** Source records follows **

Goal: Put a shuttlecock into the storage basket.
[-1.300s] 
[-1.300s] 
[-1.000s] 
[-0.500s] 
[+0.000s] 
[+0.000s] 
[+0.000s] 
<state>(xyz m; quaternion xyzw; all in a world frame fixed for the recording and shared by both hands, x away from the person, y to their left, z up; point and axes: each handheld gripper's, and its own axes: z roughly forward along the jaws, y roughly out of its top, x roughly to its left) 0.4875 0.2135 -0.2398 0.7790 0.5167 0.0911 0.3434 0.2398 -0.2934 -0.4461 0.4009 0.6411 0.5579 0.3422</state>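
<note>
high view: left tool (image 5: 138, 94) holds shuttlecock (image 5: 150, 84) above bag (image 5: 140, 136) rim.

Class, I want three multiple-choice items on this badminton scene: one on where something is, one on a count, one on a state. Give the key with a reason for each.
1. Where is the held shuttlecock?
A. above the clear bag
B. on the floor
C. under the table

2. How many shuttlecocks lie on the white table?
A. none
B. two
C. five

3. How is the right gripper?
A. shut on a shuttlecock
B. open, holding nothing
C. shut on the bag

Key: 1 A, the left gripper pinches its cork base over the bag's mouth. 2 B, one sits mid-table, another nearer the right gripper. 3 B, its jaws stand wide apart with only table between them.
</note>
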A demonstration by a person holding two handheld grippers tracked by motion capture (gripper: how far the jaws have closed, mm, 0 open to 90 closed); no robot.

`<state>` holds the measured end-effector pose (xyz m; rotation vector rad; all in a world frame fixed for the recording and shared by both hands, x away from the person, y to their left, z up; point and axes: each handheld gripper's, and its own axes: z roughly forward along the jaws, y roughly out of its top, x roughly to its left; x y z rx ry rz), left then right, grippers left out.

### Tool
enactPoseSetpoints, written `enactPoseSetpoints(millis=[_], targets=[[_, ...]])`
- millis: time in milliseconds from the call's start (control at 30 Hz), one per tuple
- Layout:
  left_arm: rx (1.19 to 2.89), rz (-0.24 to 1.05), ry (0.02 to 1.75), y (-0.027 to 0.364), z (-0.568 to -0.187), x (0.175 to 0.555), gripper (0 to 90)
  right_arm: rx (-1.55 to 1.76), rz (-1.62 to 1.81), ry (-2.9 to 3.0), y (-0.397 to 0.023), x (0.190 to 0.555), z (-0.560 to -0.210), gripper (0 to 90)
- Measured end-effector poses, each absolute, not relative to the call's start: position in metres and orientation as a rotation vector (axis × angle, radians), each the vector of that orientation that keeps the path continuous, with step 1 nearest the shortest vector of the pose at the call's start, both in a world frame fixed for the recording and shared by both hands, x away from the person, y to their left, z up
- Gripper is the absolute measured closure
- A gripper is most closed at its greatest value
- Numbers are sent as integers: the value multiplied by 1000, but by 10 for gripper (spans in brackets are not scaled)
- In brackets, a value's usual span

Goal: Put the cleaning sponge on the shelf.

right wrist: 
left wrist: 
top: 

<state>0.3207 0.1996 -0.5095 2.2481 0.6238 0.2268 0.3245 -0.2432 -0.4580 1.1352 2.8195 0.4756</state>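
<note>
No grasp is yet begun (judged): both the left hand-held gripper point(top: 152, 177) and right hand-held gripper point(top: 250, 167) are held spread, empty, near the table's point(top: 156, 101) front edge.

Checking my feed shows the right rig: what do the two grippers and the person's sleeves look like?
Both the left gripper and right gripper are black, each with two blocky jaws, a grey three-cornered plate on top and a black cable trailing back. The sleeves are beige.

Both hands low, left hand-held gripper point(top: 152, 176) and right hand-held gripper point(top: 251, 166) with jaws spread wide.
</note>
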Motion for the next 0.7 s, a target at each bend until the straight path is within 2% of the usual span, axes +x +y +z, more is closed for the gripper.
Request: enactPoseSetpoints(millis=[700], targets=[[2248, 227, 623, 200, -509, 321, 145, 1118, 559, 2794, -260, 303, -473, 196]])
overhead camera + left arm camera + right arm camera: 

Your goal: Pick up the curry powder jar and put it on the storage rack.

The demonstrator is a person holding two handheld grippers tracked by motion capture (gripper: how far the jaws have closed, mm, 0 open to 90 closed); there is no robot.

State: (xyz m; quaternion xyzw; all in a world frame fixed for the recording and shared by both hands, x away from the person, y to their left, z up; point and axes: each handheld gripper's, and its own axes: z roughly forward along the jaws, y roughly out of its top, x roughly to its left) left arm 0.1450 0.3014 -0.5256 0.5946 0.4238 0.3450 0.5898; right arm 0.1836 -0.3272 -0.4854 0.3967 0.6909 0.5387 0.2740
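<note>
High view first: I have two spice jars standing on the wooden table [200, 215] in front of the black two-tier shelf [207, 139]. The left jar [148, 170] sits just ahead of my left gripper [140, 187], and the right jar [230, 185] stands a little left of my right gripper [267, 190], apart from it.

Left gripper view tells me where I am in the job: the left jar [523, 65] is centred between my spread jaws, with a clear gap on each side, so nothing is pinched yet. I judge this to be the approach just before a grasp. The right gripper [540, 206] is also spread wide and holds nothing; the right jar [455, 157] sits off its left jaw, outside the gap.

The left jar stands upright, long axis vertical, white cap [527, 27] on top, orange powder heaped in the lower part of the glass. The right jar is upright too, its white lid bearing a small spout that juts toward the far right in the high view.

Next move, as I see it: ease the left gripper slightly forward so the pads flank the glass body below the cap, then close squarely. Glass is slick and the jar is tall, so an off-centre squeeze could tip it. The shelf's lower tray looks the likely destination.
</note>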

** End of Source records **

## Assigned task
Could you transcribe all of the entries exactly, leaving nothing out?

## Output for this task
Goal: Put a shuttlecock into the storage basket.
[-1.300s] 
[-1.300s] 
[-1.000s] 
[-0.500s] 
[+0.000s] 
[+0.000s] 
[+0.000s] 
<state>(xyz m; quaternion xyzw; all in a world frame fixed for the recording and shared by both hands, x away from the person, y to their left, z up; point and axes: each handheld gripper's, and its own axes: z roughly forward along the jaws, y roughly out of its top, x roughly to its left) 0.4875 0.2135 -0.2398 0.7790 0.5167 0.0911 0.3434 0.2398 -0.2934 -0.4461 0.4009 0.6411 0.5579 0.3422</state>
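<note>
high view: left tool (image 5: 138, 94) holds shuttlecock (image 5: 150, 84) above bag (image 5: 140, 136) rim.

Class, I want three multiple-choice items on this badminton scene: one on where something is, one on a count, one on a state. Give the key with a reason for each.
1. Where is the held shuttlecock?
A. above the clear bag
B. on the floor
C. under the table

2. How many shuttlecocks lie on the white table?
A. none
B. two
C. five

3. How is the right gripper?
A. shut on a shuttlecock
B. open, holding nothing
C. shut on the bag

Key: 1 A, the left gripper pinches its cork base over the bag's mouth. 2 B, one sits mid-table, another nearer the right gripper. 3 B, its jaws stand wide apart with only table between them.
</note>
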A demonstration by a person holding two handheld grippers tracked by motion capture (gripper: how far the jaws have closed, mm, 0 open to 90 closed); no robot.

`<state>` holds the measured end-effector pose (xyz m; rotation vector rad; all in a world frame fixed for the recording and shared by both hands, x away from the person, y to their left, z up; point and axes: each handheld gripper's, and its own axes: z roughly forward along the jaws, y roughly out of its top, x roughly to its left; x y z rx ry rz), left then right, grippers left out.

### Tool
enactPoseSetpoints, written `enactPoseSetpoints(millis=[_], targets=[[_, ...]])`
- millis: time in milliseconds from the call's start (control at 30 Hz), one per tuple
- Layout:
  left_arm: rx (1.19 to 2.89), rz (-0.24 to 1.05), ry (0.02 to 1.75), y (-0.027 to 0.364), z (-0.568 to -0.187), x (0.175 to 0.555), gripper (0 to 90)
  right_arm: rx (-1.55 to 1.76), rz (-1.62 to 1.81), ry (-2.9 to 3.0), y (-0.397 to 0.023), x (0.190 to 0.555), z (-0.560 to -0.210), gripper (0 to 90)
- Measured end-effector poses, each absolute, not relative to the call's start: position in metres and orientation as a rotation vector (axis × angle, radians), each the vector of that orientation that keeps the path continuous, with step 1 nearest the shortest vector of the pose at the call's start, both in a world frame fixed for the recording and shared by both hands, x away from the person, y to their left, z up
- Gripper is the absolute measured closure
- A gripper is most closed at its greatest value
- Numbers are sent as integers: the value multiplied by 1000, but by 10 for gripper (spans in brackets are not scaled)
- In brackets, a value's usual span

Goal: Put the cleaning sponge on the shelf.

right wrist: 
left wrist: 
top: 

<state>0.3207 0.1996 -0.5095 2.2481 0.6238 0.2268 0.3245 -0.2432 -0.4580 1.1352 2.8195 0.4756</state>
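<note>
No grasp is yet begun (judged): both the left hand-held gripper point(top: 152, 177) and right hand-held gripper point(top: 250, 167) are held spread, empty, near the table's point(top: 156, 101) front edge.

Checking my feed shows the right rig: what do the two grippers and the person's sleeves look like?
Both the left gripper and right gripper are black, each with two blocky jaws, a grey three-cornered plate on top and a black cable trailing back. The sleeves are beige.

Both hands low, left hand-held gripper point(top: 152, 176) and right hand-held gripper point(top: 251, 166) with jaws spread wide.
</note>
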Motion for the next 0.7 s, a target at each bend until the straight path is within 2% of the usual span, axes +x +y +z, more is closed for the gripper.
Request: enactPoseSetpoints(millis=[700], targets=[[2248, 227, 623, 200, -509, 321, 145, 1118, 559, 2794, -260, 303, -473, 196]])
overhead camera + left arm camera + right arm camera: 

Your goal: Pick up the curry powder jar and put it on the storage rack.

The demonstrator is a person holding two handheld grippers tracked by motion capture (gripper: how far the jaws have closed, mm, 0 open to 90 closed); there is no robot.

State: (xyz m; quaternion xyzw; all in a world frame fixed for the recording and shared by both hands, x away from the person, y to their left, z up; point and axes: each handheld gripper's, and its own axes: z roughly forward along the jaws, y roughly out of its top, x roughly to its left) left arm 0.1450 0.3014 -0.5256 0.5946 0.4238 0.3450 0.5898; right arm 0.1836 -0.3272 -0.4854 0.3967 0.6909 0.5387 0.2740
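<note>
High view first: I have two spice jars standing on the wooden table [200, 215] in front of the black two-tier shelf [207, 139]. The left jar [148, 170] sits just ahead of my left gripper [140, 187], and the right jar [230, 185] stands a little left of my right gripper [267, 190], apart from it.

Left gripper view tells me where I am in the job: the left jar [523, 65] is centred between my spread jaws, with a clear gap on each side, so nothing is pinched yet. I judge this to be the approach just before a grasp. The right gripper [540, 206] is also spread wide and holds nothing; the right jar [455, 157] sits off its left jaw, outside the gap.

The left jar stands upright, long axis vertical, white cap [527, 27] on top, orange powder heaped in the lower part of the glass. The right jar is upright too, its white lid bearing a small spout that juts toward the far right in the high view.

Next move, as I see it: ease the left gripper slightly forward so the pads flank the glass body below the cap, then close squarely. Glass is slick and the jar is tall, so an off-centre squeeze could tip it. The shelf's lower tray looks the likely destination.
</note>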

Nothing else remains in this exercise.